» Exercise brief
The data are to be restated in full, exactly as presented.

» Information provided
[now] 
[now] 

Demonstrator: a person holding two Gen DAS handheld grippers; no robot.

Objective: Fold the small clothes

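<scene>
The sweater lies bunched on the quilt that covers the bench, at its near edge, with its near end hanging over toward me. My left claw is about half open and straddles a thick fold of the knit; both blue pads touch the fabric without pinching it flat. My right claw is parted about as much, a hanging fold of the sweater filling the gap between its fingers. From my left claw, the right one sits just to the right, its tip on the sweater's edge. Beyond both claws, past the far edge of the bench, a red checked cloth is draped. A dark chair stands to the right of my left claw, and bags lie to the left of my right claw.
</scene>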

» Result below
[now] 
[now] 

Demonstrator: a person holding two Gen DAS handheld grippers; no robot.

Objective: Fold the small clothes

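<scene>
The sweater lies bunched on the quilt that covers the bench, at its near edge, with its near end hanging over toward me. My left claw is about half open and straddles a thick fold of the knit; both blue pads touch the fabric without pinching it flat. My right claw is parted about as much, a hanging fold of the sweater filling the gap between its fingers. From my left claw, the right one sits just to the right, its tip on the sweater's edge. Beyond both claws, past the far edge of the bench, a red checked cloth is draped. A dark chair stands to the right of my left claw, and bags lie to the left of my right claw.
</scene>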

Nothing more remains to be done for this exercise.